MO: I usually try to let the subject matter or the story itself guide my decisions. If I happen to have any particular musical obsession, it might influence the direction I take as well. In the case of “Four Nights,” I felt that these fantastical stories had a folkloric or allegorical nature, so I wanted to write music that maintains the simplicity, naïveté, and primitiveness of folk music while being aware of its place as a modern/contemporary operatic work in the context of Western classical music history.
OW: The opera takes its cues from Soseki’s literature. When did you first come into contact with Soseki’s literature and what makes it so important in your view?
MO: Japanese children usually encounter Soseki’s literature early because his works are used in Japanese classes at school. He is regarded as one of the most important authors in post-Meiji Restoration Japan. On the most basic level, Soseki was such a skilled writer and his works are just a joy to read. His language is really beautiful, especially in his later works. Whether you like his subject matters or not, I think everybody who reads and writes in Japanese should read at least one or two works by him in my opinion. His earlier works are very entertaining, full of sense of humor and fantastical and poetic imagery. I am also very much drawn to his later works in which he started to deal with darker and heavier subjects such as conflict between an individual and the society surrounding them, tragedy of humans brought on by having consciousness, or anxiety or uneasiness about one’s existence.
OW: Have you made any edits since the world premiere almost 10 years ago? In what direction and why?
MO: When excerpts from the opera were showcased in a concert format at New York City Opera’s VOX in 2012, I revised the orchestration of some sections. For this production, I went through the entire opera and further revised the orchestration of the sections that I thought could improve without making major changes. I also fixed some phrases in the voice parts that seemed to be a little problematic for the singers. Basically, I did not want to rewrite the work but rather wanted to “clean it up” a little bit.

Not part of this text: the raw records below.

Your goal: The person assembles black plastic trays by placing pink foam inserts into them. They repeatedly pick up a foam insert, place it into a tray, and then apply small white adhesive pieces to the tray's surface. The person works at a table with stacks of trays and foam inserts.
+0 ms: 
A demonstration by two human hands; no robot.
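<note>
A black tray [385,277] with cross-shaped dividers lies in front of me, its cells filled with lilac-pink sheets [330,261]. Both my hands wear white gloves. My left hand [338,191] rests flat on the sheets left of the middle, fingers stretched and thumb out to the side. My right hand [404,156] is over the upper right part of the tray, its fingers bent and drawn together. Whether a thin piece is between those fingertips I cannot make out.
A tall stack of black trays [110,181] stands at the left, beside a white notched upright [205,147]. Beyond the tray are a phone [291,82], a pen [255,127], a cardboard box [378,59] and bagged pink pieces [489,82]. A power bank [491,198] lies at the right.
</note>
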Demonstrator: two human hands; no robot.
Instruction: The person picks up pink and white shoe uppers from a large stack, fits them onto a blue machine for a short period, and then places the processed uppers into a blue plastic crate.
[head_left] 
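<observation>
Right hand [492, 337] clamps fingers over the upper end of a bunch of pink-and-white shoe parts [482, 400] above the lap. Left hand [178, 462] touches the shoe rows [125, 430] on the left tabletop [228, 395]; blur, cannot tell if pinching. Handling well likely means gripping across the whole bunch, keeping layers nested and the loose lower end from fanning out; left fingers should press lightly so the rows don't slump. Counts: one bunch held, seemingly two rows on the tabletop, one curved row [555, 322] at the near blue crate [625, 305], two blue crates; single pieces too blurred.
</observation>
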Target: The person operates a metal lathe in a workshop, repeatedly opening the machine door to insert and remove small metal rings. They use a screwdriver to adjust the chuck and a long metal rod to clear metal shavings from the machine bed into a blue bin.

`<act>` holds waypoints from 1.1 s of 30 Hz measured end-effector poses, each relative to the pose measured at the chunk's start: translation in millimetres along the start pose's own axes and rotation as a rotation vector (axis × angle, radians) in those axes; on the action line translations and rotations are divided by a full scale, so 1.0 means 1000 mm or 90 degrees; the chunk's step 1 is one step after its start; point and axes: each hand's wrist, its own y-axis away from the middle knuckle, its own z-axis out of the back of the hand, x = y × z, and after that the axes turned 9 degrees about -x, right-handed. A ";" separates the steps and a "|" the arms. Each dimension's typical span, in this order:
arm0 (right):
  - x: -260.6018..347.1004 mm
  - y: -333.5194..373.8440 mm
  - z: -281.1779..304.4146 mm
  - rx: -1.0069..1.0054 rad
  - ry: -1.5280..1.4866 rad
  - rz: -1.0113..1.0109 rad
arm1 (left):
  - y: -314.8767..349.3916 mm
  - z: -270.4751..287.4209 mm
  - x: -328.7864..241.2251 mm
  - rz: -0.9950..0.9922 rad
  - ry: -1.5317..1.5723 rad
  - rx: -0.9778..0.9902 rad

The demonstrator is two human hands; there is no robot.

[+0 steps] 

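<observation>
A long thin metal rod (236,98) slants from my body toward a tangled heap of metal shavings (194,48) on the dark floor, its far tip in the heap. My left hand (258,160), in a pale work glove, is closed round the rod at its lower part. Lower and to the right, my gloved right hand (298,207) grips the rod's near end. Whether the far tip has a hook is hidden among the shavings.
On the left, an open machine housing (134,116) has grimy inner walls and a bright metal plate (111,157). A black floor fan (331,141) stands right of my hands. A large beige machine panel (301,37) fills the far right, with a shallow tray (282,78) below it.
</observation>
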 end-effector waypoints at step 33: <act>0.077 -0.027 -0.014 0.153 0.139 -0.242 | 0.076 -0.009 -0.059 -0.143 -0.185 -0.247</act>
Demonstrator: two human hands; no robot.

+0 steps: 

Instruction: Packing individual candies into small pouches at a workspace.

OW: What do you hope audiences take away from this experience?
MO: The stories in the opera may be a little too cryptic or abstract for some people. But if you try to understand the symbolism and the meaning of each story, you can think about a lot of things. I don’t know how many times I’ve read Soseki’s “Ten Nights of Dream (the work this opera is based upon)” since my first encounter with it 32 years ago, but it’s such a profound work that to this day I still discover something new in it. In a nutshell, this opera is about the world of shadow, a world somewhere in the depths of our subconscious that is not immediately available to us. There lurks something that we fear deeply and also something extremely beautiful, an ideal world that humanity will strive for eternally. My hope is that this work will somehow stimulate the minds of audiences and trigger them to pause the routine of everyday life to think about something in their consciousness that they never realized existed before.
OW: Do you have any other opera projects coming up?
MO: In 2015, I collaborated with librettist Kerstin Perski for my second full-length opera “Son of Heaven,” also premiered in Sweden. We are planning to revise the opera and also trying to present it in other countries, but there is no concrete plan yet.